Wondering if there's enough forum interest in competition discussions; IPSC, IPDA, PPC, etc. Not bashing any other sport but getting and giving advice and suggestions.

ciao!

leam


----------



## Shipwreck (Jan 26, 2006)

Hey, thanks for the suggestion 

Right now, I think we are inundated with forums at the moment. There is Range report section that people could talk about it if they wished. If we saw the topics discussed more often, we might be willing to ad such a section. We'll take it under advisement


----------



## Baldy (Jun 21, 2006)

Take a vote with all the members and see if there is enough interest. I can't do it anymore, but I sure would read about it. Probly ask a bunch of dum question.


----------



## js (Jun 29, 2006)

Actually, I think it's a pretty good idea... but we do have a bunch of forums going at the moment.

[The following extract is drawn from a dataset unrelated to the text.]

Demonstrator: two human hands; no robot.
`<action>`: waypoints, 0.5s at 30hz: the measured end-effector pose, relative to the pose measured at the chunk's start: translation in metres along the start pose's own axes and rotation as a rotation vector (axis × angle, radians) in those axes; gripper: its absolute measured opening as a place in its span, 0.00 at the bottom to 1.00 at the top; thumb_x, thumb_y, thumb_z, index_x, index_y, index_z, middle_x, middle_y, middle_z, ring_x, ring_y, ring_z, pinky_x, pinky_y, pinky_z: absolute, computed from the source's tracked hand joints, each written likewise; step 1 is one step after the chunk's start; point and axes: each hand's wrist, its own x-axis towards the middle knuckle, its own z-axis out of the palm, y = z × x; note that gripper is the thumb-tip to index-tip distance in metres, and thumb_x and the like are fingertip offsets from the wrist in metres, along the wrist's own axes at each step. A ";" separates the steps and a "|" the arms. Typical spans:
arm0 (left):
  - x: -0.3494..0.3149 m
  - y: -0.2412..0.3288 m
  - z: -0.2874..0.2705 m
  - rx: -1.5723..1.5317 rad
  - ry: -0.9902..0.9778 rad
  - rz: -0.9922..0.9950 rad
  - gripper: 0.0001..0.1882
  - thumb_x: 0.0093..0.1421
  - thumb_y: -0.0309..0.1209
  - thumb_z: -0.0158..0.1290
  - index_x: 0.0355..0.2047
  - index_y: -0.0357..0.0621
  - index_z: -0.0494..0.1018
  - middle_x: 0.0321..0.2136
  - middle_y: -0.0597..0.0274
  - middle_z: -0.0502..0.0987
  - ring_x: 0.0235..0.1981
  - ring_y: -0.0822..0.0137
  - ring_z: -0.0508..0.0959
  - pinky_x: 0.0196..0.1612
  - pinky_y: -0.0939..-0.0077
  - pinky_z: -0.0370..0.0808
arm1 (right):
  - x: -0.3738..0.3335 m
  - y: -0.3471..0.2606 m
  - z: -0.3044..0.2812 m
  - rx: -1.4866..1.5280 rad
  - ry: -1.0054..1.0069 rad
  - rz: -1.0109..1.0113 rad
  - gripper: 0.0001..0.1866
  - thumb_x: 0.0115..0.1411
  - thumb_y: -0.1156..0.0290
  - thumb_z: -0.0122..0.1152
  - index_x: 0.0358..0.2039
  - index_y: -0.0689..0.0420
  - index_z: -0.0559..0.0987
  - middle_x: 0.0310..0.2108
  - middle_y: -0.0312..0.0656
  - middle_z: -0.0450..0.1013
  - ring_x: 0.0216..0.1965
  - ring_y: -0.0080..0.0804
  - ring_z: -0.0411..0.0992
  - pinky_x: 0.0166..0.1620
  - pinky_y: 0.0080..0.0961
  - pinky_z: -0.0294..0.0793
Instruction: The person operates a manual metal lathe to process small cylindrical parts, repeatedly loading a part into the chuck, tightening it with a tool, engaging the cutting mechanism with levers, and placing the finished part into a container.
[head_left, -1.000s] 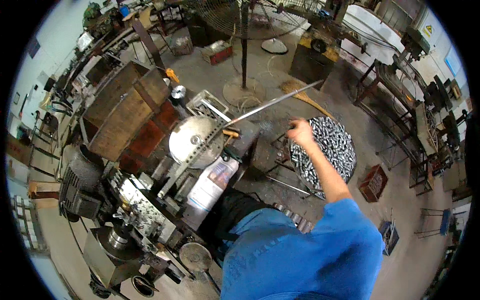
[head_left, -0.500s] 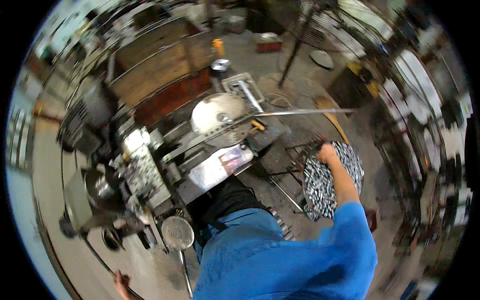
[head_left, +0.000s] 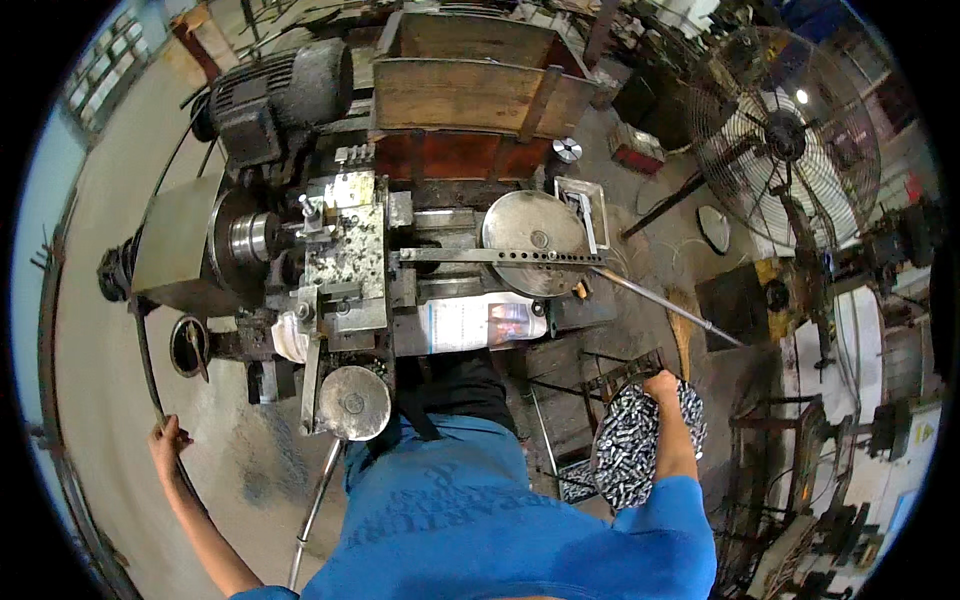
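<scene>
At the lower left, my left hand (head_left: 170,446) has its fingers curled around a long black rod (head_left: 149,372) that runs down from the lathe (head_left: 180,240). My right hand (head_left: 660,385) is closed at the far edge of a round container heaped with small shiny metal pieces (head_left: 628,450); what its fingers hold, if anything, is hidden. In front of me the lathe carries a silvery round chuck (head_left: 254,238) and a tool slide (head_left: 345,245) strewn with metal chips. A perforated flat bar (head_left: 470,256) reaches right from the slide across a large round metal plate (head_left: 535,228).
A smaller round disc (head_left: 353,403) on a lever stands close to my body. Behind the lathe are a motor (head_left: 270,100) and a wooden box (head_left: 470,95). A large caged fan (head_left: 785,135) stands at the far right, and a metal rod (head_left: 665,305) juts out rightward.
The view has turned, so the lathe now sits level before me. My left hand has come forward along the black rod. My right hand remains at the metal pieces.
</scene>
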 end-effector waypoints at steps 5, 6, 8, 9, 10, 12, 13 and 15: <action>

There are a few that's not getting much attention and at some point I may close them up. I would be interested to see if we have alot of members that would to like see this type of area added. I too, would like to learn more about competitive shooting. I'll start a poll... maybe we could some input from other members...


----------



## Benzbuilder (Sep 7, 2006)

I would like to see it. I would like to know if there are any other Bullseye shooters out there.


----------



## js (Jun 29, 2006)

Benzbuilder said:


> I would like to see it. I would like to know if there are any other Bullseye shooters out there.


The section has been created... 

http://www.handgunforum.net/forumdisplay.php?f=235


----------